05
Aug

The Body Image Project – “chicken legs”

August 5.

So, I’ve got long legs.

I’ve got REALLY long legs.  For my height, 29.7″ is the average inseam length.

Mine is 34″.

[And because I know you’ll ask, average inseam for a female is about 45% of her total height.  I am 66″ tall, .45 x 66 = 29.7″.  I geek out now.  Math is good.]

I’ve spent a lot of time over the last month thinking about my body.  I’ve dissected it apart, taken photographs, talked about all the things I’ve found.  I’ve done some great introspection as to the parts of me I don’t like, and I’ve learned more about why I don’t like those parts.

For the most part, the only parts of me that are left to talk about are the ones I actually like.

As it turns out, writing and examining the parts of me I like is almost harder than dealing with the parts I don’t.

I would guess that for most of us habitual body-haters, talking about our good parts is hard.  I spent a lot of years hating myself, and during the darkest parts of self-disgust I did not one time praise myself for my …well, for anything.

Why is that, do you think?  Why do we do that?

I’m sure I could have found SOMETHING nice to say about myself.  I’m sure, if I’d looked, I would have found one physical attribute to praise.

I didn’t even look.

I didn’t even TRY.

Don’t get me wrong, I did THINK things.  There were passing thoughts here and there, little sprinkles of hope and seeds of pride dropped on my head by my self and others.  With a mist of confidence, a thought of “maybe I don’t suck” would breeze through my head and heart, I’d pause, my breath would catch in my throat and I’d feel butterflies.
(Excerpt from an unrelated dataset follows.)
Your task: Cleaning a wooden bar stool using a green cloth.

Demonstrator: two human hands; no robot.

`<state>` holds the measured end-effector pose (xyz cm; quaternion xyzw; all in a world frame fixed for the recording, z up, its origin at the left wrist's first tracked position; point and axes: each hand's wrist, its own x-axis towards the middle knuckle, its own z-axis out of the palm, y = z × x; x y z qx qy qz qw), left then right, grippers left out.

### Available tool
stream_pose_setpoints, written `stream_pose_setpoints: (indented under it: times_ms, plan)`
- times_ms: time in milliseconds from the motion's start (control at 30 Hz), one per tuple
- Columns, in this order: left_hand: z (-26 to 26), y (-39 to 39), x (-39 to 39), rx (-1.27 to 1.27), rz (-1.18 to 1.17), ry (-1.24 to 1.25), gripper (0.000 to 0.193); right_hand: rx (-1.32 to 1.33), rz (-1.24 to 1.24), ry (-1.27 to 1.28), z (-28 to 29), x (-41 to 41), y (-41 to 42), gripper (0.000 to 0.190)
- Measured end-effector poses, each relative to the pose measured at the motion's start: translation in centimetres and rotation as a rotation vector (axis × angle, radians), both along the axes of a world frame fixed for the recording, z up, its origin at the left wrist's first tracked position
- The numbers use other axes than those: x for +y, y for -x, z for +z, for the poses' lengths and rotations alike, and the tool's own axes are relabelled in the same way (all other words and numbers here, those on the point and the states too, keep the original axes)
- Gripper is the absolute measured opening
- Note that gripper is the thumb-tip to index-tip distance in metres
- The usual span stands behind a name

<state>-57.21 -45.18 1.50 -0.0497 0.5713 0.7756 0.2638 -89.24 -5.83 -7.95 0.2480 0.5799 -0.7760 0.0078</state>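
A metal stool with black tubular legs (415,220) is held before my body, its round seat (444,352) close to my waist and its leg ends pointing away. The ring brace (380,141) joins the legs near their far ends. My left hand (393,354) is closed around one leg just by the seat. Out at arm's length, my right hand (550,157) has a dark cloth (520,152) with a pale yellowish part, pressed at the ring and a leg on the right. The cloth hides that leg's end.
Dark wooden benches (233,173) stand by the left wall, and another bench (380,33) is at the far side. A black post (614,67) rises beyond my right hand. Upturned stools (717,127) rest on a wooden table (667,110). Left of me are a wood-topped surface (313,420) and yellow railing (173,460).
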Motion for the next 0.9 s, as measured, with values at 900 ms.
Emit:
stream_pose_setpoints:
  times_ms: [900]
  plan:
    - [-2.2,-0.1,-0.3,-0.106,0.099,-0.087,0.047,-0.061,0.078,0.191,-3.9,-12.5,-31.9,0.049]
Then the other voice would pipe up, and the flittering joy would disappear.

“No, you’re wrong.  You’re gross.  That good thing doesn’t matter, because you’re gross.  I’ll remind you why.”
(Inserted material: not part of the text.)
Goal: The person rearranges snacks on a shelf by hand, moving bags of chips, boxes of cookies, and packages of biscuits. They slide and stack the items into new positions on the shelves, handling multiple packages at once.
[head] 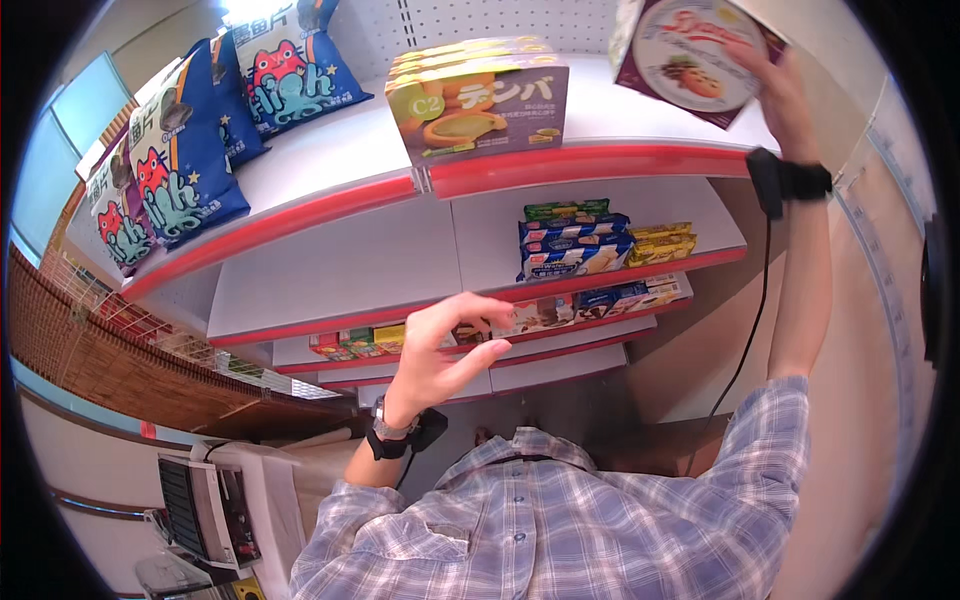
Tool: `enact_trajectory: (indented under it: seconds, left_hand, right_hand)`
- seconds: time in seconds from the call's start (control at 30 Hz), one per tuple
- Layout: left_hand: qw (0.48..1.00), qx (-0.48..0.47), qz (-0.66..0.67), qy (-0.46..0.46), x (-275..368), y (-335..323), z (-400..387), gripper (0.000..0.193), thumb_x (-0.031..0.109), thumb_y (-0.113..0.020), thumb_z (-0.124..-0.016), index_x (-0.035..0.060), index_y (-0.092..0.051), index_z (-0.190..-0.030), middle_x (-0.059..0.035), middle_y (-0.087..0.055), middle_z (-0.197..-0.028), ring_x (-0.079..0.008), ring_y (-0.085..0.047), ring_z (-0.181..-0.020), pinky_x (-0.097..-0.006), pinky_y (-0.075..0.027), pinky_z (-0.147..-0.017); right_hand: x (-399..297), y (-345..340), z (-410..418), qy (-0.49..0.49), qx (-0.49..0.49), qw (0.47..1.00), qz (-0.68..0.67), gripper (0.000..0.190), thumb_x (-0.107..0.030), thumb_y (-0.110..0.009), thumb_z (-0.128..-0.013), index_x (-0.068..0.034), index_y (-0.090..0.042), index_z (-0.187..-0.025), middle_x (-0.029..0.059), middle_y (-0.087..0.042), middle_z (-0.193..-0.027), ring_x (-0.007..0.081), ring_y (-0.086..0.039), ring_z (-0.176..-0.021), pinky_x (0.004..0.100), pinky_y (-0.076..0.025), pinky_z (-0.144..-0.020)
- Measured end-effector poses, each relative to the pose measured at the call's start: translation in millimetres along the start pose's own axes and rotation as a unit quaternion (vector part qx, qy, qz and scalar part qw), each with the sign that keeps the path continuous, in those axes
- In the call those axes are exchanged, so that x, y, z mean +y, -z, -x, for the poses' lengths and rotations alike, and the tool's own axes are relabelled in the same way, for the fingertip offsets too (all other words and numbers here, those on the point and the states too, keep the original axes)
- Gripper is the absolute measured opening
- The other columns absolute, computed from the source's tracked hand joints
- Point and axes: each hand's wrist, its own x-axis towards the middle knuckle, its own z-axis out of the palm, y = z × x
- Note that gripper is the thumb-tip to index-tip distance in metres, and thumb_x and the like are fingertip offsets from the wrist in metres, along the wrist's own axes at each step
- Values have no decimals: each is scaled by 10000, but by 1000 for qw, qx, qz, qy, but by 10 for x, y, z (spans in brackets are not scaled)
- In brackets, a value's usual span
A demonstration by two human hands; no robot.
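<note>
At the top right, my right hand [784, 94] grips the right side of a purple-and-white cookie box [694, 56], its fingers over the front face. The box is tilted at the right end of the top shelf [600, 112]; I cannot tell whether it touches the shelf. My left hand [454, 345] hovers in front of the lower shelves, fingers curved and apart, with nothing in it. On the top shelf, a row of biscuit boxes [480, 109] stands upright, one behind another, to the left of the cookie box.
Blue snack bags [296, 67] stand at the top shelf's left. The second shelf [337, 262] bears blue wafer packs [574, 251] and yellow packs [660, 244]. More boxes [540, 315] sit lower. A cable [750, 345] hangs from my right wrist. A wall [862, 300] borders the right.
</note>
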Motion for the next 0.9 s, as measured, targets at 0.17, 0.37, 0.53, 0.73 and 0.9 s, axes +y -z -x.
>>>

What followed was an exhaustive, always painful, sometimes not even factual list of all the reasons I was not enough.  The voice in my head would rip me apart, push me around, and tell me how all the other people around me were better in all the ways, and I listened.

And I believed.

One day, my sophomore year in high school, my English teacher asked each of us in class to pick one good thing about ourselves, either a physical feature or character trait, and write a paper about it.

TORTURE.

I was a 4.0 student, and I almost didn’t complete the assignment on time.  I couldn’t do it.

That night I sat at my desk, at home in my room, and I ran through every physical feature I could think of.  I ran through every character trait.  I considered every emotional strength, every potential spiritual gift (of which I was sure I had none), and I ran through every comment I’d ever received about my outward appearance.

Then I sat in the semi-dark, my mind a complete blank, and I cried.

No matter what anyone else saw, I couldn’t find even one thing to be proud of.

Sad.

In hindsight, my legs were one of my parts that gave me most hopey sprinkles.  I’ve always kind of liked them.  They’re long.  They are fairly slim.  I was teased about them a lot as a kid, but that was okay.  They made me different.  Even through high school I was called “chicken legs” and “stork.”  One time a friend had coupons for shave gel, and he said “here, you’ll need six of these.”  Even if he had meant it as a joke, like “you’re so hairy you need more,” I took it to mean “legs for days.”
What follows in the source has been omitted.